I'm not singling one of those labels out here - try not to get sucked into defending the positions you associated with the particular label you favor - look at the systemic thinking that all of the labels are a part of. What I'm talking about are the consequences of utilizing government power to implement systems "...to determine the likely outcomes associated with various possible courses of action in the real world..." which will force you to try to manage your own scarce resources by juggling time, bills, profits, and losses, within 'their economy', and then ask yourself: Where is the value in having that system imposed upon you, and me, and everyone we know?

Adam Smith was a pioneer, rough around the edges, got some things wrong, but the essence of the concept he first brought to light for all to see, which is a concept that has unfortunately become alien to us today, is that the 'Natural Liberty' he described did not involve creating or managing 'an economic system' of government policies (he did not propose 'Capitalism' as a system, Marx did that).
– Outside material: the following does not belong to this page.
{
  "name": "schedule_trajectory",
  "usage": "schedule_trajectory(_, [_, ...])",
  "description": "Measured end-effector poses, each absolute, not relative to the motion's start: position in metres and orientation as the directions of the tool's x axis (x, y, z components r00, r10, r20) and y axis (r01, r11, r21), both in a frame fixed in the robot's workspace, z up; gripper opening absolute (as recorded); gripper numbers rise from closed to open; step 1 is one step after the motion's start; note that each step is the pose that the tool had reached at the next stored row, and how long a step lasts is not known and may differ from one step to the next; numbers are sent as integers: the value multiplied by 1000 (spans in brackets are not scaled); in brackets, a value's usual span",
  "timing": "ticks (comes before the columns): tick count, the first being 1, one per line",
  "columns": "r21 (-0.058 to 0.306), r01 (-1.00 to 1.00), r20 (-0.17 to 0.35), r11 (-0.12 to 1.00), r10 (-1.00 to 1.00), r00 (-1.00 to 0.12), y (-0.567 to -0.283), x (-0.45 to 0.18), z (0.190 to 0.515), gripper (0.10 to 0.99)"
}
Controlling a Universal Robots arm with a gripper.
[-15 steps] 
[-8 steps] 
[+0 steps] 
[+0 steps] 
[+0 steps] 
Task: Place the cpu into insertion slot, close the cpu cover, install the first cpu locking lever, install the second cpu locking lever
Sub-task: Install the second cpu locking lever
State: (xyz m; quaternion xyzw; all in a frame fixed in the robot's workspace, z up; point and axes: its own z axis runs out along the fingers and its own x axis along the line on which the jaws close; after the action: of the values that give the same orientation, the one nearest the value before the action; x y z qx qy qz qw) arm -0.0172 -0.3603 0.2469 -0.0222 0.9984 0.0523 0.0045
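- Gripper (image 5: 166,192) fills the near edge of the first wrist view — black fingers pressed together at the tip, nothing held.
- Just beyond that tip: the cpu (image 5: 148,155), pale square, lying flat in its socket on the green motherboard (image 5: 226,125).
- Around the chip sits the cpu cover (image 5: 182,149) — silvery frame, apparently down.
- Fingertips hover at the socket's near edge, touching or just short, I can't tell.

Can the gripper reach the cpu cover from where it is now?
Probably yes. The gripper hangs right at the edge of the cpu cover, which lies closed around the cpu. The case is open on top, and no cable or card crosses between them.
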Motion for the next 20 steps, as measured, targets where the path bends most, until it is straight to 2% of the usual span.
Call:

What he observed instead, was that by eliminating those governmental policies that interfered with the individuals' ability to manage their own scarce resources, would enable them to better earn a living for themselves, and is what ultimately serves to increase 'The Wealth of Nations'.

Whatever else he may have gotten wrong, what he got right was that the society which values 'Natural Liberty', is one that respects what you value, and enables you to be productive for yourself, and for those you engage with, and for your entire community, which encourages people to seek after living lives that are worth living.

A system which looks at what you value, as a means to sustain its 'economy' for the 'common good', is one that is fundamentally wasteful towards what you value, and towards you yourself, because you and what you value, are not what that system values, which is reflected in the lives of those living within that 'their economy'.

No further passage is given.